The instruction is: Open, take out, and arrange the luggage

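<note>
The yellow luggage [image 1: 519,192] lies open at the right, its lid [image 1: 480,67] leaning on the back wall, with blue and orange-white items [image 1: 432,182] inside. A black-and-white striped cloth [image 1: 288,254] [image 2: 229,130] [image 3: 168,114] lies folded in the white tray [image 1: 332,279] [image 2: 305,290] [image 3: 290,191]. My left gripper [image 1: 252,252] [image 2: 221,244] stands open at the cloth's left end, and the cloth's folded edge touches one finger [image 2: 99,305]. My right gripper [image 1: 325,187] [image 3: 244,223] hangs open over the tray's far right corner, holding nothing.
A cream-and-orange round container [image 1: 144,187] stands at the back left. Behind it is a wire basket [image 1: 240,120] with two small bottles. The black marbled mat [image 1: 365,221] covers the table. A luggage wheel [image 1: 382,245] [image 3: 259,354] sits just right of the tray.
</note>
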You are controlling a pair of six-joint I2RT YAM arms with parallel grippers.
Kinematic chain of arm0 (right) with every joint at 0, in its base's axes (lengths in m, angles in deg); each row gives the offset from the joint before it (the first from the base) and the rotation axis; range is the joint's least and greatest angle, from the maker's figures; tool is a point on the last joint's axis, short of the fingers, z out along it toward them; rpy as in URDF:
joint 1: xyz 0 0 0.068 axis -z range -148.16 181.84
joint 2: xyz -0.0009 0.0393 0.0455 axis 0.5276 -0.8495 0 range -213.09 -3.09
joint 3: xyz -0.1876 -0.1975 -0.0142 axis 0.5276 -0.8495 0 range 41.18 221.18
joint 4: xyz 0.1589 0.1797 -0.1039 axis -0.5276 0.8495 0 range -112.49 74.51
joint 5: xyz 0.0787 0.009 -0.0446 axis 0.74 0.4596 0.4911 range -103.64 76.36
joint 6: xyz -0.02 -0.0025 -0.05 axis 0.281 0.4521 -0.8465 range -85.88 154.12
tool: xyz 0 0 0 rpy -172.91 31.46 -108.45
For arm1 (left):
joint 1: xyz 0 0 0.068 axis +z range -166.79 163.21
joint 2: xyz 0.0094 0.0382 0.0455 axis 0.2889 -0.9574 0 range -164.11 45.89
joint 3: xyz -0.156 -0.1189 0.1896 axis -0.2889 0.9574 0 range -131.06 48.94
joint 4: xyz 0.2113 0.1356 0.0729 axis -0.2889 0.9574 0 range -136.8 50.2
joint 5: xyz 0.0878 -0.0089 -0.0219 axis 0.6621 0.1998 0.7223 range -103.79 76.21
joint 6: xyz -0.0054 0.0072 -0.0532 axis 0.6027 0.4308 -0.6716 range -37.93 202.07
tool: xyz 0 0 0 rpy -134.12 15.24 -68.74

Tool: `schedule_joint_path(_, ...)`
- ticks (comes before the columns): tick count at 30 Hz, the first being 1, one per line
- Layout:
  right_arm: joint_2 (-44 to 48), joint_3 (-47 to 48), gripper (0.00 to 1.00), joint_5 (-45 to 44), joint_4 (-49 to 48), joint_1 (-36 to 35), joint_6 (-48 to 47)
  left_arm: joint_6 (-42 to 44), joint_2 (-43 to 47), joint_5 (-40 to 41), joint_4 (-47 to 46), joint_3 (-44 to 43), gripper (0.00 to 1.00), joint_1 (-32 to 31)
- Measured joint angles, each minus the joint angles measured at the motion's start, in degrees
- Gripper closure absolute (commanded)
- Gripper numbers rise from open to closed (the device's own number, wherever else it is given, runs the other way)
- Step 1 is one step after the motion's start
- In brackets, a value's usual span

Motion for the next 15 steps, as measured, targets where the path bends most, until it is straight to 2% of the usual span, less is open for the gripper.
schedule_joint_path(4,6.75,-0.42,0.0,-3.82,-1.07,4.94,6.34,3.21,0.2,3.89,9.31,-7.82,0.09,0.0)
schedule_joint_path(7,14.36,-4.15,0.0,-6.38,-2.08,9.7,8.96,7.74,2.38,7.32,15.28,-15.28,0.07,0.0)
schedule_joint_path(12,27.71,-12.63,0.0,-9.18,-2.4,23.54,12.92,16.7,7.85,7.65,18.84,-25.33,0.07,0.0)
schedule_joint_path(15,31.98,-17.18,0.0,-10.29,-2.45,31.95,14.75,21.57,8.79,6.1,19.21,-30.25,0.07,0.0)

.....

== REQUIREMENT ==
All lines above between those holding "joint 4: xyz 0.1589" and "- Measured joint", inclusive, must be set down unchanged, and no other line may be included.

== SOLUTION ==
joint 4: xyz 0.1589 0.1797 -0.1039 axis -0.5276 0.8495 0 range -112.49 74.51
joint 5: xyz 0.0787 0.009 -0.0446 axis 0.74 0.4596 0.4911 range -103.64 76.36
joint 6: xyz -0.02 -0.0025 -0.05 axis 0.281 0.4521 -0.8465 range -85.88 154.12
tool: xyz 0 0 0 rpy -172.91 31.46 -108.45
For arm1 (left):
joint 1: xyz 0 0 0.068 axis +z range -166.79 163.21
joint 2: xyz 0.0094 0.0382 0.0455 axis 0.2889 -0.9574 0 range -164.11 45.89
joint 3: xyz -0.156 -0.1189 0.1896 axis -0.2889 0.9574 0 range -131.06 48.94
joint 4: xyz 0.2113 0.1356 0.0729 axis -0.2889 0.9574 0 range -136.8 50.2
joint 5: xyz 0.0878 -0.0089 -0.0219 axis 0.6621 0.1998 0.7223 range -103.79 76.21
joint 6: xyz -0.0054 0.0072 -0.0532 axis 0.6027 0.4308 -0.6716 range -37.93 202.07
tool: xyz 0 0 0 rpy -134.12 15.24 -68.74

Tool: `schedule_joint_path(_, ...)`
- ticks (comes before the columns): tick count at 30 Hz, the first being 1, one per line
- Layout:
  right_arm: joint_2 (-44 to 48), joint_3 (-47 to 48), gripper (0.00 to 1.00), joint_5 (-45 to 44), joint_4 (-49 to 48), joint_1 (-36 to 35), joint_6 (-48 to 47)
  left_arm: joint_6 (-42 to 44), joint_2 (-43 to 47), joint_5 (-40 to 41), joint_4 (-47 to 46), joint_3 (-44 to 43), gripper (0.00 to 1.00), joint_1 (-32 to 31)
- Measured joint angles, each minus the joint angles measured at the motion's start, in degrees

The exercise requires nothing else.